- Directed by: Sparky Greene
- Produced by: Sparky Greene
- Distributed by: Perspective Films
- Release date: 1975;
- Running time: 30 minutes
- Country: United States
- Language: English

= American Shoeshine =

1975 film

American Shoeshine is a 1975 American short documentary film directed by Sparky Greene. It covers the history of shoe shining in the United States, interviews current shoe shiner, and describes rag popping, a form of music made with a shoeshine rag.

==Reception==

In his 2017 Reader article, Black Cinema House honors the art of the shoeshine, Ben Sachs writes, "American Shoeshine largely considers this generation of shiners, who brought a sense of musicality and bonhomie to their work. Greene deftly intercuts jolly interviews with African-American shoe shiners with archival footage of African-Americans picking cotton, conveying in a few images the northward migration of blacks in the early 20th century and the lives that they left behind in the South. The editing of, American Shoeshine is clever, employing juxtapositions like these to relate modern-day experience to historical antecedents. Greene’s use of blues songs on the soundtrack is also smart, creating a sense of historical continuity between the contemporary testimonies and archival footage."

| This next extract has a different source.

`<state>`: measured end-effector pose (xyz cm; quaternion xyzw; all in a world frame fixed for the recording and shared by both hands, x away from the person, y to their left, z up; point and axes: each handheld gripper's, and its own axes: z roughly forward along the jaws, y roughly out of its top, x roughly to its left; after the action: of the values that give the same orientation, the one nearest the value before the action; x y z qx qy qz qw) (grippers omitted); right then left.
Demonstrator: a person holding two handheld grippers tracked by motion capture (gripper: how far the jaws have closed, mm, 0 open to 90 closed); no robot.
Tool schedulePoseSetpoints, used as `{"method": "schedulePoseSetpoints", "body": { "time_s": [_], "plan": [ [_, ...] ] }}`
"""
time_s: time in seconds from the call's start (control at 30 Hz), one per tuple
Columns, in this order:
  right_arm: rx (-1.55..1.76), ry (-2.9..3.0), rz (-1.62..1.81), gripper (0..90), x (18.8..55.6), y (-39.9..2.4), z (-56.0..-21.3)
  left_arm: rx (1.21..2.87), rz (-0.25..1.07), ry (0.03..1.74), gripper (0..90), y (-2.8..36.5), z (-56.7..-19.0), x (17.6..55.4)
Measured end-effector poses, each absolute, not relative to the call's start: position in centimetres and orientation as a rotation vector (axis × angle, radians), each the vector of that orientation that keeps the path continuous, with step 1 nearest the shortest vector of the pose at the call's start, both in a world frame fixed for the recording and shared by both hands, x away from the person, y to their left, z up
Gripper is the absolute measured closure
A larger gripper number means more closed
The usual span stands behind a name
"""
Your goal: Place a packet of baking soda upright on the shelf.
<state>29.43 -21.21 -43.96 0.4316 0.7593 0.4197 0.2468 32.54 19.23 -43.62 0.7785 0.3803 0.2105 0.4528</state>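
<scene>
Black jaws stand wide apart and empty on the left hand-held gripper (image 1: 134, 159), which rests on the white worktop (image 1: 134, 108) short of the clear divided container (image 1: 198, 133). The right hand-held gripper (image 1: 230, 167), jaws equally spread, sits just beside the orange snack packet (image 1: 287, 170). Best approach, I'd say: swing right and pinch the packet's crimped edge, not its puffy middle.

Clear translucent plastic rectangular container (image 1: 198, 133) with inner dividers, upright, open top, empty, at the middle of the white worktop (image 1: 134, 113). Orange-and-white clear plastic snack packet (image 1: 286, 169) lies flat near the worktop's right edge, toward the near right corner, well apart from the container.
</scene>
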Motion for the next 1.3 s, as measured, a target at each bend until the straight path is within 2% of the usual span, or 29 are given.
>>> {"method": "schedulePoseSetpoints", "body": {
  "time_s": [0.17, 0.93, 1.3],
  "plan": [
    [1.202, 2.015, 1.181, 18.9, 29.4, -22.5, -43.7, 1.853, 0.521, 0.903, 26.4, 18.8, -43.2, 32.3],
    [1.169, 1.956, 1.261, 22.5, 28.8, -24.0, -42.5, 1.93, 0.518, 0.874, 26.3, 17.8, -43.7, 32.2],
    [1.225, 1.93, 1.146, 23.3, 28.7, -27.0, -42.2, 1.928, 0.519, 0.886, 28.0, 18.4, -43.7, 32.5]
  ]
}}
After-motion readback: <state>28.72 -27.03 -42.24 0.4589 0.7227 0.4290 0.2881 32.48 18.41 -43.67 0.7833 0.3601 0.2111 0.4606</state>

In a review in Jump Cut, Robert L. Pest states that the film fails to consider the racist history of rag popping in the presentation of rag popping as art, writing: "Had Greene chosen to confront, or at least acknowledge, the contradictions of this position, American Shoeshine would have been a different, and perhaps better, film. But as it is, American Shoeshine is still a direct and effective portrait of the history and practice of a unique occupation".

American Shoeshine was nominated for an Academy Award for Best Documentary Short.